(SOURCE DATA begins)
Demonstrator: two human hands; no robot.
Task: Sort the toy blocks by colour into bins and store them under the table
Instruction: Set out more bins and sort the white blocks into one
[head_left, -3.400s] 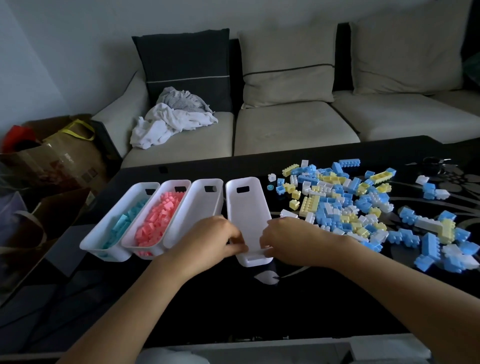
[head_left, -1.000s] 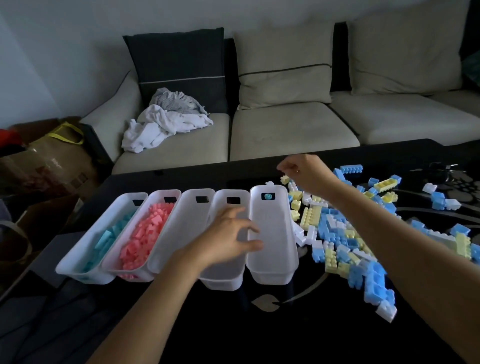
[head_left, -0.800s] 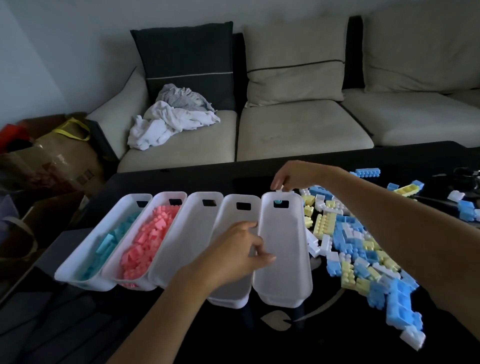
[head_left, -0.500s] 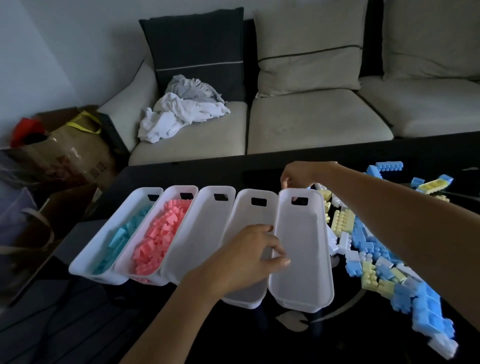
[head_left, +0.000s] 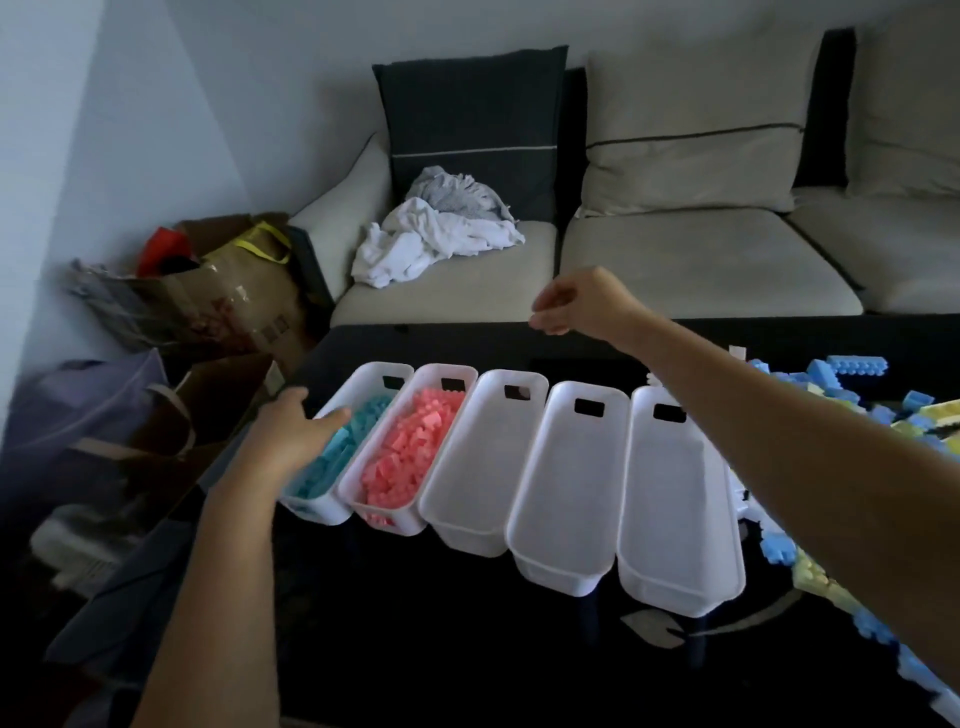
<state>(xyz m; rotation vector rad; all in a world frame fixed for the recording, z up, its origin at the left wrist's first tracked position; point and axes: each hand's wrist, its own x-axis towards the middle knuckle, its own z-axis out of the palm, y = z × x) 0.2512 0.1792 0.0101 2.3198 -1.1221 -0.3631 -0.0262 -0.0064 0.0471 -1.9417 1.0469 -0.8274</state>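
Note:
Five white bins stand in a row on the black table (head_left: 467, 649). The leftmost bin (head_left: 375, 371) holds teal blocks and the second bin (head_left: 459, 372) holds pink blocks. The other three bins (head_left: 576, 483) are empty. My left hand (head_left: 296, 434) lies on the left rim of the teal bin, fingers stretched over the blocks. My right hand (head_left: 576, 304) hovers above the table's far edge, behind the bins, with its fingertips pinched together on a small piece that they hide. Loose blue, yellow and white blocks (head_left: 852, 384) lie at the right, partly behind my right forearm.
A beige sofa (head_left: 701, 265) runs along the far side of the table, with a heap of white and grey cloth (head_left: 431, 234) on its left seat. Cardboard boxes and bags (head_left: 208, 306) crowd the floor to the left of the table.
My left hand went from the fourth bin to the teal bin's rim. My right hand pinched a small teal piece behind the fifth bin, then rose and moved left. My view turned left.

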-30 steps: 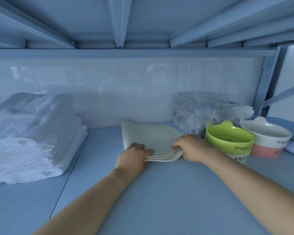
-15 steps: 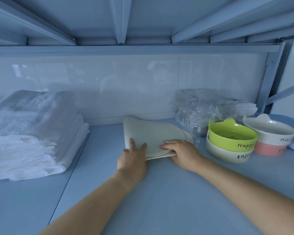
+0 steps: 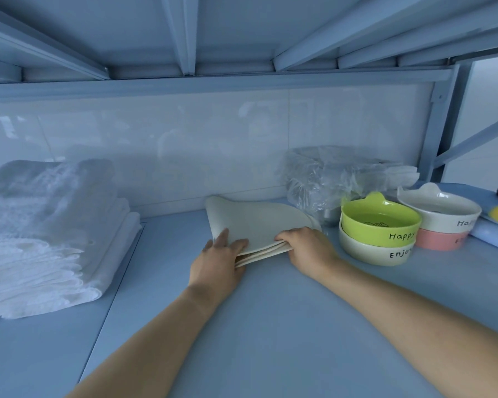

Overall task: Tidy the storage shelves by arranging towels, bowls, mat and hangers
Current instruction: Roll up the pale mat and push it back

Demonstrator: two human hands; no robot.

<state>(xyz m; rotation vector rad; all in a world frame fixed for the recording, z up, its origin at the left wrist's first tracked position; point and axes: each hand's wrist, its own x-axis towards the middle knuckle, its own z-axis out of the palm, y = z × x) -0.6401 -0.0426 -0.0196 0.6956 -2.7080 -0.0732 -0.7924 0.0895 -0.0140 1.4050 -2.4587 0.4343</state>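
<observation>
- Left hand [image 3: 220, 261] lays straight fingers flat on the near-left corner of the folded mat [image 3: 256, 222], at frame centre; right hand [image 3: 305, 245] curls round the mat's near-right edge.
- Blue shelf [image 3: 270, 326] carries everything.
- Stacked white towels [image 3: 41, 239] fill the left edge.
- Crumpled plastic bag [image 3: 328, 179] stands right of centre, at the back.
- Green bowl [image 3: 380, 228] nests in a cream bowl [image 3: 368, 251], just right of the right hand.

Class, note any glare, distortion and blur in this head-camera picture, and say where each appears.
Head view: pale reflections on the glossy back panel; head view: wide-angle distortion splays the overhead beams; head view: the left hand on the mat looks slightly smeared, lettering on the green bowl reads sharp.
</observation>
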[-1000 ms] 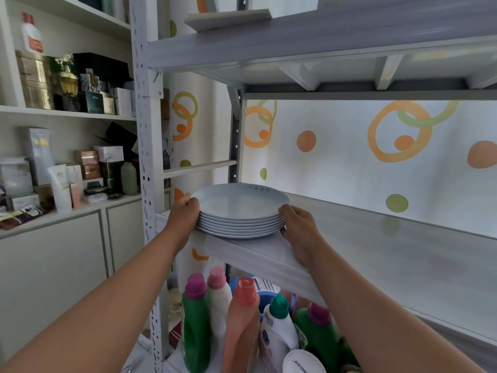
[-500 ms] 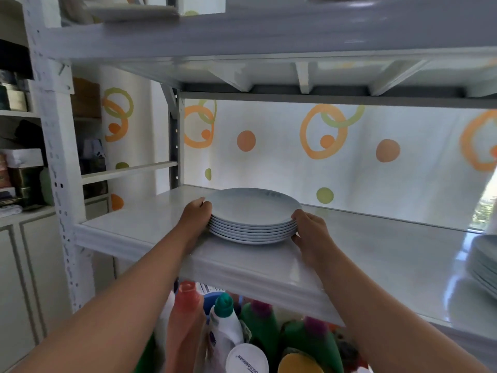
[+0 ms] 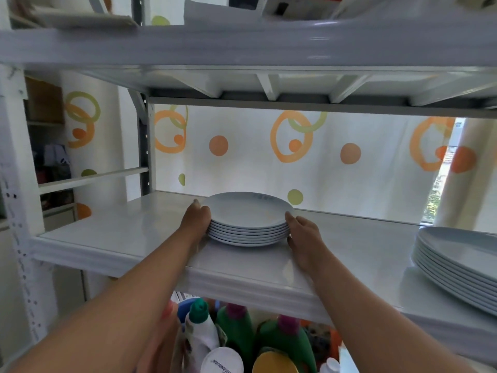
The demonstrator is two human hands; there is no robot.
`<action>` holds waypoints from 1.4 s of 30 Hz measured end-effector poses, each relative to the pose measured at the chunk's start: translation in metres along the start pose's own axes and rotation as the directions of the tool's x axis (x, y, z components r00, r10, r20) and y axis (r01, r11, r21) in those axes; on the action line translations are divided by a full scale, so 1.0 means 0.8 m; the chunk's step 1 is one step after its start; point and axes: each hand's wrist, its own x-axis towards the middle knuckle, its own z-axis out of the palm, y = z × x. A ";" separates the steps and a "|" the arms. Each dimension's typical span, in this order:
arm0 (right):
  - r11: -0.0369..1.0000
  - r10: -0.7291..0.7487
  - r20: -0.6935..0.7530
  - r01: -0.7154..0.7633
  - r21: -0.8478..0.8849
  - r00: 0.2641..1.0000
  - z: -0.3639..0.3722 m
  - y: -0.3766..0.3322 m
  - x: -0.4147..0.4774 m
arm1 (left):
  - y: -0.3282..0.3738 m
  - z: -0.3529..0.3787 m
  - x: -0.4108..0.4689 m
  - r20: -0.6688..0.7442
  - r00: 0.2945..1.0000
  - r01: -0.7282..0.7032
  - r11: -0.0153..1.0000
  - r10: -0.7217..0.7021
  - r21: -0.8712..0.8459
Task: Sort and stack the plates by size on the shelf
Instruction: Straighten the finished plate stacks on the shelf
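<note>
L grip [image 3: 195, 220] & R grip [image 3: 302, 235] clasp 1 stack [image 3: 247, 227], ~7 plates, on shelf [image 3: 121, 238]; 2nd stack [image 3: 457, 259] at R.

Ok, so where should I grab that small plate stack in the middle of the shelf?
Probably the bottom plate's rim of the small plate stack, from opposite sides, where the left hand and right hand sit. The plates are loose and flared, so gripping higher would lift only some.

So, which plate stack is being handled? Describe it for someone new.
Find the white shelf before the spotted curtain. Near its middle, a stack of small plates sits between the left hand and right hand. The other stack, far right, is wider, untouched.
</note>
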 end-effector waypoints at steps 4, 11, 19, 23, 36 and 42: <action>0.982 -0.104 -0.078 0.090 -0.165 0.992 -0.027 -0.020 -0.012 | 0.026 0.035 -0.042 -0.313 0.893 -0.311 0.946 0.324 0.093; 0.929 -0.305 -0.259 0.225 -0.295 0.916 -0.098 -0.070 -0.042 | 0.099 0.154 -0.130 -0.093 0.903 -0.430 0.893 0.420 -0.134; 0.742 -0.582 -0.481 0.187 -0.644 0.656 -0.252 -0.113 -0.095 | 0.140 0.288 -0.202 0.351 0.896 -0.212 0.957 0.272 -0.200; 0.725 -0.569 -0.607 -0.009 -0.688 0.555 -0.326 -0.109 -0.111 | 0.144 0.337 -0.234 0.450 0.851 -0.181 0.955 0.271 -0.233; 0.897 -0.291 -0.750 -0.104 -0.430 0.595 -0.361 -0.074 -0.117 | 0.137 0.352 -0.223 0.378 0.878 -0.211 0.946 0.294 -0.246; 0.890 -0.287 -0.708 -0.094 -0.447 0.645 -0.319 -0.066 -0.094 | 0.118 0.327 -0.182 0.320 0.897 -0.245 0.946 0.304 -0.212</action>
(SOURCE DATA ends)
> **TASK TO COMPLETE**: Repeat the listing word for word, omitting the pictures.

> **SOLUTION TO THE PROBLEM**:
Demonstrator: two human hands; no robot.
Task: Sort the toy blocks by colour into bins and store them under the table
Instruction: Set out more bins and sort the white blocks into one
[head_left, -3.400s] 
[head_left, -1.000s] 
[head_left, -0.800s] 
[head_left, -0.500s] 
[head_left, +0.000s] 
<state>(xyz m; rotation vector rad; all in a world frame fixed for the recording, z up, its origin at the left wrist's first tracked position; point and axes: each hand's wrist, its own x-axis towards the middle knuckle, its own z-axis out of the palm, y = z × x) 0.2512 0.1792 0.0101 2.3198 -1.1221 -0.3631 -0.0262 -0.0064 0.0471 -1.9417 1.0469 -0.8274</state>
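Note:
Five white bins stand in a row on the black table (head_left: 467, 649). The leftmost bin (head_left: 375, 371) holds teal blocks and the second bin (head_left: 459, 372) holds pink blocks. The other three bins (head_left: 576, 483) are empty. My left hand (head_left: 296, 434) lies on the left rim of the teal bin, fingers stretched over the blocks. My right hand (head_left: 576, 304) hovers above the table's far edge, behind the bins, with its fingertips pinched together on a small piece that they hide. Loose blue, yellow and white blocks (head_left: 852, 384) lie at the right, partly behind my right forearm.
A beige sofa (head_left: 701, 265) runs along the far side of the table, with a heap of white and grey cloth (head_left: 431, 234) on its left seat. Cardboard boxes and bags (head_left: 208, 306) crowd the floor to the left of the table.
My left hand went from the fourth bin to the teal bin's rim. My right hand pinched a small teal piece behind the fifth bin, then rose and moved left. My view turned left.
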
-30 steps: 
-15 steps: 
+0 steps: 

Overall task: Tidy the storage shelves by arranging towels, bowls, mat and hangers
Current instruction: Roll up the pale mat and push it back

Demonstrator: two human hands; no robot.

<state>(xyz m; rotation vector rad; all in a world frame fixed for the recording, z up, its origin at the left wrist's first tracked position; point and axes: each hand's wrist, its own x-axis towards the middle knuckle, its own z-axis out of the palm, y = z × x) -0.6401 -0.0426 -0.0196 0.6956 -2.7080 -0.0732 -0.7924 0.0895 -0.0140 1.4050 -2.4587 0.4343</state>
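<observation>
- Left hand [image 3: 220, 261] lays straight fingers flat on the near-left corner of the folded mat [image 3: 256, 222], at frame centre; right hand [image 3: 305, 245] curls round the mat's near-right edge.
- Blue shelf [image 3: 270, 326] carries everything.
- Stacked white towels [image 3: 41, 239] fill the left edge.
- Crumpled plastic bag [image 3: 328, 179] stands right of centre, at the back.
- Green bowl [image 3: 380, 228] nests in a cream bowl [image 3: 368, 251], just right of the right hand.

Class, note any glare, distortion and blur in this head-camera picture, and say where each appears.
Head view: pale reflections on the glossy back panel; head view: wide-angle distortion splays the overhead beams; head view: the left hand on the mat looks slightly smeared, lettering on the green bowl reads sharp.
</observation>
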[-1000 ms] 
[-500 ms] 
[+0 ms] 
The demonstrator is two human hands; there is no robot.
`<action>` holds waypoints from 1.4 s of 30 Hz measured end-effector poses, each relative to the pose measured at the chunk's start: translation in metres along the start pose's own axes and rotation as the directions of the tool's x axis (x, y, z components r00, r10, r20) and y axis (r01, r11, r21) in those axes; on the action line translations are divided by a full scale, so 1.0 means 0.8 m; the chunk's step 1 is one step after its start; point and axes: each hand's wrist, its own x-axis towards the middle knuckle, its own z-axis out of the palm, y = z × x. A ";" separates the steps and a "|" the arms. Each dimension's typical span, in this order:
arm0 (right):
  - r11: -0.0369..1.0000
  - r10: -0.7291..0.7487
  - r20: -0.6935..0.7530
  - r01: -0.7154..0.7633
  - r21: -0.8478..0.8849
  - r00: 0.2641..1.0000
  - z: -0.3639..0.3722 m
  - y: -0.3766..0.3322 m
  - x: -0.4147..0.4774 m
arm1 (left):
  - y: -0.3282..0.3738 m
  - z: -0.3529..0.3787 m
  - x: -0.4108..0.4689 m
  - r20: -0.6688..0.7442
  - r00: 0.2945..1.0000
  - r01: -0.7282..0.7032
  - r11: -0.0153..1.0000
  - r10: -0.7217..0.7021
  - r21: -0.8712..0.8459
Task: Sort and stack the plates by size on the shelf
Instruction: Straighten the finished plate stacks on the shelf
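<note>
L grip [image 3: 195, 220] & R grip [image 3: 302, 235] clasp 1 stack [image 3: 247, 227], ~7 plates, on shelf [image 3: 121, 238]; 2nd stack [image 3: 457, 259] at R.

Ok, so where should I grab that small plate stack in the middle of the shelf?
Probably the bottom plate's rim of the small plate stack, from opposite sides, where the left hand and right hand sit. The plates are loose and flared, so gripping higher would lift only some.

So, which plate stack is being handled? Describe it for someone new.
Find the white shelf before the spotted curtain. Near its middle, a stack of small plates sits between the left hand and right hand. The other stack, far right, is wider, untouched.
</note>
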 end-effector waypoints at steps 4, 11, 19, 23, 36 and 42: <action>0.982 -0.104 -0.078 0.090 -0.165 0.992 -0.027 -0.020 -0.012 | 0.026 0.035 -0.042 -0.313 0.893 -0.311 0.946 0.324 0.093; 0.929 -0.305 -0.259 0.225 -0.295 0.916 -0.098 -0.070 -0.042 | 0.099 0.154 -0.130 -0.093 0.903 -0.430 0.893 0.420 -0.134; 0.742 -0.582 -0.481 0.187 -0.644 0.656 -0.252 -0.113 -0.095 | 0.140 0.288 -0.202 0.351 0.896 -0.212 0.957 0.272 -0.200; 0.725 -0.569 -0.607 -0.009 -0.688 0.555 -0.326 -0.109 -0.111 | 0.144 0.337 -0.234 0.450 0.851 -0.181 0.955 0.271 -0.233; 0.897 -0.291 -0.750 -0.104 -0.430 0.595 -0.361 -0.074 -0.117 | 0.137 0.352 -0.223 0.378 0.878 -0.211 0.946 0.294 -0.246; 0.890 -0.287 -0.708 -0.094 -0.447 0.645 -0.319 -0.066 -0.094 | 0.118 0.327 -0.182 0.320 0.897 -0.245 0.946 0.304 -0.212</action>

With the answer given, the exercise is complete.